CVE-2026-42924 Overview
CVE-2026-42924 is a privilege escalation vulnerability in F5 iControl SOAP. An authenticated attacker holding the Resource Administrator or Administrator role can create SNMP configuration objects through the iControl SOAP interface. Creating these objects results in privilege escalation beyond the attacker's existing role boundary.
The weakness is categorized under [CWE-78] (OS Command Injection). F5 notes that software versions which have reached End of Technical Support (EoTS) are not evaluated in this advisory.
Critical Impact
Authenticated administrators can escalate privileges on F5 systems by abusing SNMP object creation through iControl SOAP, breaking the boundary between administrative roles and underlying operating system access.
Affected Products
- F5 BIG-IP products exposing the iControl SOAP interface
- Configurations permitting Resource Administrator or Administrator role assignments
- Versions enumerated in F5 Security Article K000160926; EoTS versions are not evaluated
Discovery Timeline
- 2026-05-13 - CVE-2026-42924 published to NVD
- 2026-05-13 - Last updated in NVD database
Technical Details for CVE-2026-42924
Vulnerability Analysis
The vulnerability resides in how F5 iControl SOAP processes SNMP configuration object creation. iControl SOAP is the legacy XML-based API used to administer F5 BIG-IP devices. SNMP configuration objects on these systems can reference command strings or scripts that the SNMP daemon executes with elevated privileges.
When a Resource Administrator or Administrator submits a crafted SOAP request, the server creates the SNMP object without sufficiently restricting executable content. This crosses a trust boundary because these roles are intended to manage application configuration rather than execute arbitrary OS commands.
The [CWE-78] classification indicates that attacker-controlled input flows into operating system command execution. Exploitation yields code execution at the privilege level of the SNMP subsystem, effectively elevating the authenticated user beyond their assigned role.
Root Cause
The iControl SOAP handler for SNMP object creation does not enforce role-based restrictions on fields that translate to OS-level command execution.

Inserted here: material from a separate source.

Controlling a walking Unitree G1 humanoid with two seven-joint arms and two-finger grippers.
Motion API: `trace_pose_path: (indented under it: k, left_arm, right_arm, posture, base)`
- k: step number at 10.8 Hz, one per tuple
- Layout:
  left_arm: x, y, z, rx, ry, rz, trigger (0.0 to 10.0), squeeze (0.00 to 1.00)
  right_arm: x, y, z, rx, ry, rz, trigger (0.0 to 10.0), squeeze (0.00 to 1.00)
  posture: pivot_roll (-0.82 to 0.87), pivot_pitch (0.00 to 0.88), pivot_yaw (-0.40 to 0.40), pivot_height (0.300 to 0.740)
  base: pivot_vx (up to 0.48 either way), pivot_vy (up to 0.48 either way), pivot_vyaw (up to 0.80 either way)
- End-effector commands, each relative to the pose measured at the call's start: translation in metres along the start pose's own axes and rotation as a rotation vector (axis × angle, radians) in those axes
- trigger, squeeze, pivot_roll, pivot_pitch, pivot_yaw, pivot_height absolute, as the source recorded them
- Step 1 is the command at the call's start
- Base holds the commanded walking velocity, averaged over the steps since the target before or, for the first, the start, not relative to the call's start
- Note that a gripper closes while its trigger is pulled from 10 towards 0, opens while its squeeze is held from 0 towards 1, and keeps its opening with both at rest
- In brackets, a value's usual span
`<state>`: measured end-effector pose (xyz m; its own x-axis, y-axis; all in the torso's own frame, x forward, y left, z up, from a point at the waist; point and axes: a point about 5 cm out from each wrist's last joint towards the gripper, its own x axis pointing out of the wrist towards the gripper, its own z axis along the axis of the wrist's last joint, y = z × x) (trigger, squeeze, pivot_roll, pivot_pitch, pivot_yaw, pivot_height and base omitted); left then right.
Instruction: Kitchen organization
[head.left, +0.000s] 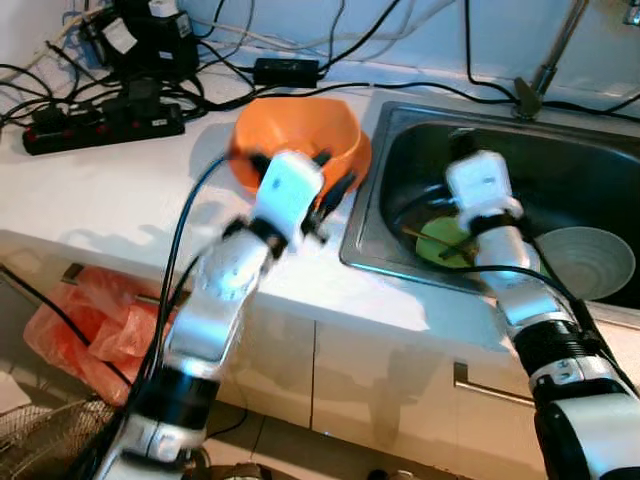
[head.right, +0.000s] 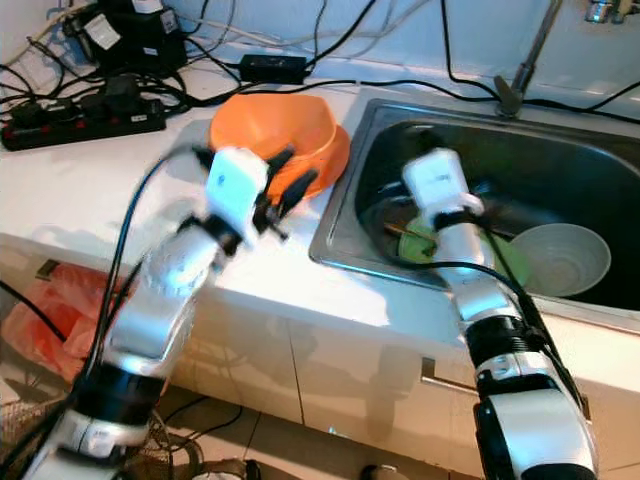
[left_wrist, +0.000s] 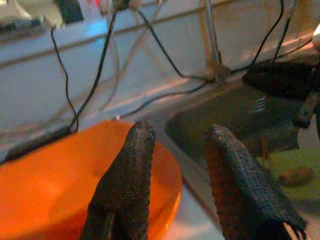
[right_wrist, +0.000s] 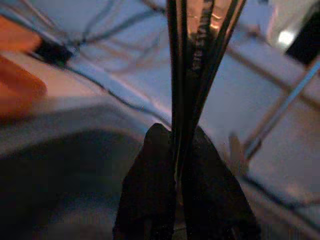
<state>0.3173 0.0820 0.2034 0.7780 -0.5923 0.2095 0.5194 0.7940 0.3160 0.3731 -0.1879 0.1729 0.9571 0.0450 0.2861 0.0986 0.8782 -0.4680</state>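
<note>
While the left pincer (left_wrist: 175, 165) hangs spread over the orange bowl (head.left: 300, 135) on the white tabletop (head.left: 110, 190), the right pincer (right_wrist: 182, 165) is pinching dark chopsticks (right_wrist: 192, 65) w/ fingers pressed together, above the sink (head.left: 590, 170); green plate (head.left: 440, 243) & pale bowl (head.left: 590, 262) lie inside.

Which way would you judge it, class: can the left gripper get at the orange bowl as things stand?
Probably yes: the left gripper hangs open right at the orange bowl rim, nothing between them.
</note>
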Motion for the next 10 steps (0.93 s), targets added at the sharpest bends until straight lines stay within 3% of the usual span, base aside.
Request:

Resource Administrator was designed as a constrained role, yet the SOAP endpoint accepts inputs that the SNMP daemon later executes as a shell command.
Attack Vector
The attack vector is network-based but requires high privileges. An attacker must first obtain credentials for a Resource Administrator or Administrator account. With that access, the attacker sends a SOAP request to the iControl endpoint that defines an SNMP configuration object containing an embedded command payload.
The vulnerability is described in prose because no public proof-of-concept code has been released. Refer to F5 Security Article K000160926 for vendor-supplied technical detail.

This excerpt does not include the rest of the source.